→ Work instructions
Starting at the line that contains "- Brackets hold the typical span" in the listing below, write out every line word for word until you have written the line that contains "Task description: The".

━━━━━━━━

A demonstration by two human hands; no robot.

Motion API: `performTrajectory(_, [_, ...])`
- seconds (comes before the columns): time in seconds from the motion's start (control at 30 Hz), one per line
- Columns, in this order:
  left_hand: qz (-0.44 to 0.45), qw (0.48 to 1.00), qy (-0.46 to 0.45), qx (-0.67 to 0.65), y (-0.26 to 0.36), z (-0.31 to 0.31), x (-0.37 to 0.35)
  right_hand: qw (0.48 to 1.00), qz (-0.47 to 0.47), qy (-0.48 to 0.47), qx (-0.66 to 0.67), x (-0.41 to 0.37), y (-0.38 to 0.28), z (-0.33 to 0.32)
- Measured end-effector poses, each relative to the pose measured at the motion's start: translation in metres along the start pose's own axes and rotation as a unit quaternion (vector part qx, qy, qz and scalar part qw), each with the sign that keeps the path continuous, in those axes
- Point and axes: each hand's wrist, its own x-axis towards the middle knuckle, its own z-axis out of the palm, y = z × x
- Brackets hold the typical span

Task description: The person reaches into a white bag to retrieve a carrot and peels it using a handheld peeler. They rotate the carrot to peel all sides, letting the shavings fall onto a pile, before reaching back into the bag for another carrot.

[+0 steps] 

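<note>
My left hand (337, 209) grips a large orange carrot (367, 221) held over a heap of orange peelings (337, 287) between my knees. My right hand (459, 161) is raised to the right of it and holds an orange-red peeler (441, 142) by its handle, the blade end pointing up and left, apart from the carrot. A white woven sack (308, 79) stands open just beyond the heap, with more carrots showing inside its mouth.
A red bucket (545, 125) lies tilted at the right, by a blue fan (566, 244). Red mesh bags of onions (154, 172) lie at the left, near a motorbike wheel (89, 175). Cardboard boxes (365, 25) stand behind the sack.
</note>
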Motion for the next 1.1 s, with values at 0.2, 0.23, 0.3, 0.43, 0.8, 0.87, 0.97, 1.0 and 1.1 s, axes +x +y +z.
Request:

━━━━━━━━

→ Solution to this problem
- Brackets hold the typical span

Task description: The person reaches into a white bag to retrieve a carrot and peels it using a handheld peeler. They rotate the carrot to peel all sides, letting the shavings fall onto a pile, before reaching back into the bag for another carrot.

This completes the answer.